The first step is to import the classes and functions needed.

In [None]:
# automatically reload external modules if they change
%load_ext autoreload
%autoreload 2

import torch
import torch.nn.functional as F
import torchvision.transforms as transforms
import torchbearer
from torch import nn
from torch import optim
from torch.utils.data import DataLoader
from torchvision.datasets import MNIST
from torchbearer import Trial

Again, initialise the random number generator to a constant seed value for reproducibility of results.

In [None]:
# fix random seed for reproducibility
seed = 7
torch.manual_seed(seed)
torch.backends.cudnn.deterministic = True

Next we need to load the MNIST dataset. Unlike with the MLP example we looked at previously, we don't want to flatten the images into vectors, although we do still want to convert the PIL images to tensors.

In PyTorch, images are represented as tensors with dimensions `[pixels][height][width]`. In the case of RGB, the first dimension, pixels, would be 3 for the red, green and blue components. In the case of MNIST where the pixel values are greyscale, the pixel dimension is set to 1.

In [None]:
# convert each image to tensor format
transform = transforms.Compose([
 transforms.ToTensor() # convert to tensor
])

# load data
trainset = MNIST(".", train=True, download=True, transform=transform)
testset = MNIST(".", train=False, download=True, transform=transform)

# create data loaders
trainloader = DataLoader(trainset, batch_size=128, shuffle=True)
testloader = DataLoader(testset, batch_size=128, shuffle=True)

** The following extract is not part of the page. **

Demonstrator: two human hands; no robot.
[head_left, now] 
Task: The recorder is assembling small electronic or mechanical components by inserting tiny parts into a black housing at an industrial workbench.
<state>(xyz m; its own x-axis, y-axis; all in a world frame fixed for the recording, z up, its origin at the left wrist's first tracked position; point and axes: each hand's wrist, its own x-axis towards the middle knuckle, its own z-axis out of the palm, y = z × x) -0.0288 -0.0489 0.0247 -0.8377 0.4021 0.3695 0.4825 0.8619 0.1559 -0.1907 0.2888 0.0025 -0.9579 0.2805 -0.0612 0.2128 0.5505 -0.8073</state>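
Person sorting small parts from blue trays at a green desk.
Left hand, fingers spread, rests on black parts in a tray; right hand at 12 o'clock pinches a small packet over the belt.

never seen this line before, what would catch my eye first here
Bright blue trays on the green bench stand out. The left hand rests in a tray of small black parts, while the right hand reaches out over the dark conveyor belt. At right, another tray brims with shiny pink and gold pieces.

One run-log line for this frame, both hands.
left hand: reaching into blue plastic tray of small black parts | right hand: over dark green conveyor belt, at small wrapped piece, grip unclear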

Next we define our neural network model.

Convolutional neural networks are more complex than standard multi-layer perceptrons, so we will start by using a simple structure to begin with that uses all of the elements required for near state of the art results. The network architecture is summarised below:

1. The first hidden layer is a convolutional layer called a `Convolution2D`. The layer has 32 feature maps, which with the size of 5×5 and a rectified linear unit activation function.
2. Next we define a pooling layer that takes the max called `MaxPooling2D`. It is configured with a pool size of 2×2.
3. The next layer is a regularization layer using dropout called `Dropout`. It is configured to randomly exclude 20% of neurons in the layer in order to reduce overfitting.
4. Next is an operation that flattens or reshapes the tensor to a vector. It allows the output to be processed by standard fully connected layers.
5. Next a fully connected layer with 128 neurons and rectifier linear unit activation function.
6. Finally, the output layer has 10 neurons for the 10 classes.

Just like with the MLP we create a PyTorch `nn.Module` subclass to define our network model:

In [None]:
class SimpleCNN(nn.Module):
 def __init__(self):
 super(SimpleCNN, self).__init__()
 self.conv1 = nn.Conv2d(1, 32, (5, 5), padding=0)
 self.fc1 = nn.Linear(32 * 12**2, 128)
 self.fc2 = nn.Linear(128, 10)
 
 def forward(self, x):
 out = self.conv1(x)
 out = F.relu(out)
 out = F.max_pool2d(out, (2,2))
 out = F.dropout(out, 0.2)
 out = out.view(out.shape[0], -1)
 out = self.fc1(out)
 out = F.relu(out)
 out = self.fc2(out)
 return out

Note in the above code when we use the `view` method to _flatten_ the tensor we must preserve the batch dimension of the data; passing `-1` as the second argument tells view to compute the size of the dimension represented by the `-1` automatically. The input to the forward method has shape `[batch_size][pixels][height][width]` and we want the final output to be `[batch_size][num_classes=10]`. 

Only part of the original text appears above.